TR-606はリズムマシン,Drumatixという商品名が付けられていました。音は後のサンプリング音源のドラムマシンのようなリアルさはありませんが,プログラム可能で複数のパタンを組み合わせて1曲のリズムを組めるという点では,それまでのリズムボックスよりも自由度は高く,価格もさほど高くはありませんでした。非常に有名なTR-808は高嶺の花で,手の届く存在ではありませんでした。

TB-303は,Bass Lineと呼ばれていましたが,音域の幅は非常に広く,こちらも複数のパタンを組み合わせて1曲のシーケンスを組めるので,モノフォニックシンセ音源付きシーケンサーとでも言えるようなものでした。こちらも音はチープですが,カットオフやレゾナンス,ディケイなどをリアルタイムでいぢることによって,なかなか快感な音を出すことが可能でした。

実機は約20年ほど前に廃棄してしまったので,iOS版のTB-303風アプリのキャプチャを載せておきます。




どちらもリアルタイム入力には対応せず(TR-606のほうは1パタンだけのリアルタイム入力と言えるか?),とりわけTB-303のほうは,ノートや休符を1音1音入力して行くようなプログラム方法で,実際に走らせてみないと,どんなノリなのかが全く予想できない状態で入力していたような記憶があります。

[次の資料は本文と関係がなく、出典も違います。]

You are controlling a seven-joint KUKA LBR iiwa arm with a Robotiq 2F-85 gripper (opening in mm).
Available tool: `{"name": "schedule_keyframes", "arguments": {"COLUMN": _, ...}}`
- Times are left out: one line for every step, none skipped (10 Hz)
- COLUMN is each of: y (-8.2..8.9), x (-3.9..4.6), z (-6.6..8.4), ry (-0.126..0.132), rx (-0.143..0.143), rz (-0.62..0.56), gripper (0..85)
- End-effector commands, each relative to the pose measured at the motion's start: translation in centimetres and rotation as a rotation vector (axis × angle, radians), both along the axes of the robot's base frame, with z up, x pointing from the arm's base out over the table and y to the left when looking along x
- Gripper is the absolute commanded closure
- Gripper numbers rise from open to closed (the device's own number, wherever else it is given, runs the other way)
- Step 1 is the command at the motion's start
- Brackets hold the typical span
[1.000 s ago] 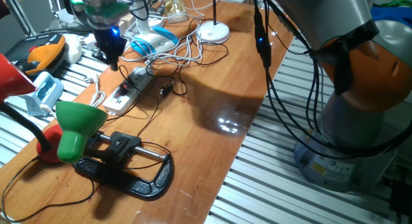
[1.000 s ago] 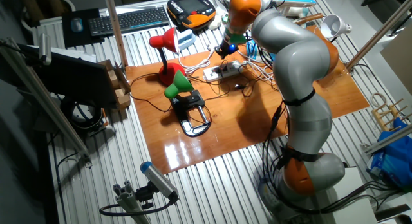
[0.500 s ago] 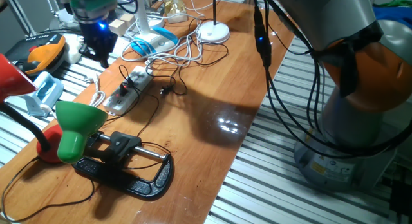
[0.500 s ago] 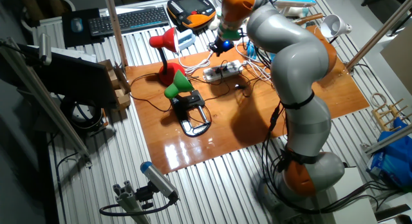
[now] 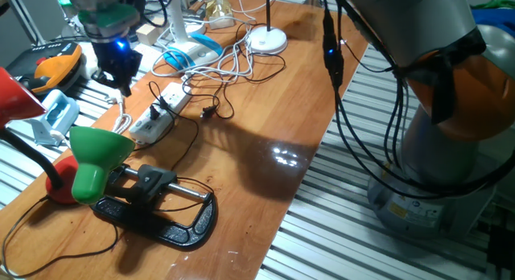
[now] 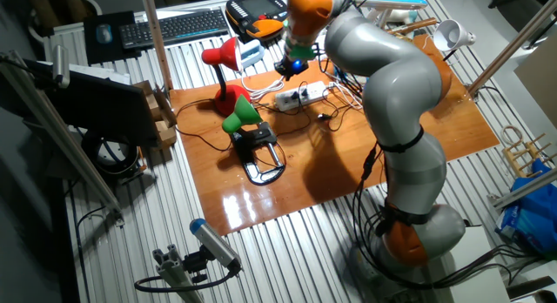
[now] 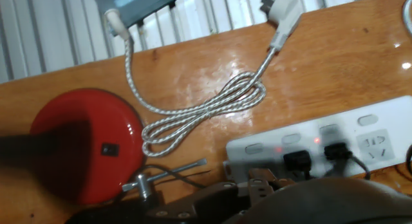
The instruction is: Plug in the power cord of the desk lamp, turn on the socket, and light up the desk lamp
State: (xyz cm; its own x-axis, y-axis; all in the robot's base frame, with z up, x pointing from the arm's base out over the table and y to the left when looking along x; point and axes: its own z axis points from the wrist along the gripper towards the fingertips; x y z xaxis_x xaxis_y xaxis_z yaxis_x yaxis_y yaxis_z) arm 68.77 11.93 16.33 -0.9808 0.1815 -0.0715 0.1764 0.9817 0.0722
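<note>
We work at the wooden table point(image 5: 265, 111), where our arm reaches across to the far left edge. The socket point(image 5: 157, 113) lies on the table between the tangle of white cables and the green lamp point(image 5: 95, 158), which sits clamped in a black vise. In the hand view the socket point(image 7: 322, 147) shows two black plugs seated and small red lights glowing beside them, so we judge the plugging and the switching done, or close to it. That would leave lighting the lamp. Our gripper point(image 5: 115, 69) hangs just beyond the strip's end; we cannot tell whether its jaws are parted or closed. Next we need to find the lamp's own switch, perhaps the button on the red base point(image 7: 80, 147).
</note>
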Motion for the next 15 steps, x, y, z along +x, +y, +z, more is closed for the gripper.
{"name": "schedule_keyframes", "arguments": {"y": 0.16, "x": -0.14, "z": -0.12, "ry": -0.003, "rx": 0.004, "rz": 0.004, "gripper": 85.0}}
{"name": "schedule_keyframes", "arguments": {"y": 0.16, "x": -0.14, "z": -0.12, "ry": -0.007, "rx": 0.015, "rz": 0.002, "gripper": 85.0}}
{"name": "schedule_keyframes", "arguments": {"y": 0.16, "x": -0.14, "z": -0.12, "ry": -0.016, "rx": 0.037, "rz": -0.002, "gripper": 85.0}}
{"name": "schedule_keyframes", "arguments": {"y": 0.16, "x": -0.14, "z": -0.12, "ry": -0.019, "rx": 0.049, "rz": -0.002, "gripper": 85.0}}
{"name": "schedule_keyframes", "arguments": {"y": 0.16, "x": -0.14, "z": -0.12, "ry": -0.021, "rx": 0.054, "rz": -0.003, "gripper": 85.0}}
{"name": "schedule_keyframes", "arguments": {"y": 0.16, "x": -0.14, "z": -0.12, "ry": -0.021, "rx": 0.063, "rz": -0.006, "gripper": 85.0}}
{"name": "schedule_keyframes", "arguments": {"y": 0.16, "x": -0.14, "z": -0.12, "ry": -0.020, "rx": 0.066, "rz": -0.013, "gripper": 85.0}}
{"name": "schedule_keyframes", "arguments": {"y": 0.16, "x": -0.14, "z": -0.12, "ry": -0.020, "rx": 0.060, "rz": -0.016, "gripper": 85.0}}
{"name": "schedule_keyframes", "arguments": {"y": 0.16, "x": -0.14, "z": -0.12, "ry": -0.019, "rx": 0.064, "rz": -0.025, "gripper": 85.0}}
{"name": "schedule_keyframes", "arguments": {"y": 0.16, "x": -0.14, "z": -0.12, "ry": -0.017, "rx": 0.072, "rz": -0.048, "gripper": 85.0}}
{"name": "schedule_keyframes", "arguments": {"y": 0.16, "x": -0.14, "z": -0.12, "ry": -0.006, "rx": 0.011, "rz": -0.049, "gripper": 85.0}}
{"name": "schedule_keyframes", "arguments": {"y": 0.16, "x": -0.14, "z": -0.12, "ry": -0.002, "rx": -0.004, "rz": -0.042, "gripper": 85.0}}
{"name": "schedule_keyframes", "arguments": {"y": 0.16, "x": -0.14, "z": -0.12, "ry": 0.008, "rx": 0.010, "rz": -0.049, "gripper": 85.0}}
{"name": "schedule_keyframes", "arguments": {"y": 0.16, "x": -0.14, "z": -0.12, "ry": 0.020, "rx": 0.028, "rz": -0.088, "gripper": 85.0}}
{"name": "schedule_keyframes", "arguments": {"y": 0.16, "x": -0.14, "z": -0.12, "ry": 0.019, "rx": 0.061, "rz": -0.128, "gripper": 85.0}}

TR-606とTB-303は,DIN Syncという規格で同期させることによって,ドラム+ベース(実際にはベースに限らずモノフォニックのシンセ音)の所謂ベーシック・トラックを制作することができました。このシステムの登場によって,とにかくベーシックトラックの制作が手軽に可能になったことは,たいへんに画期的なことでした。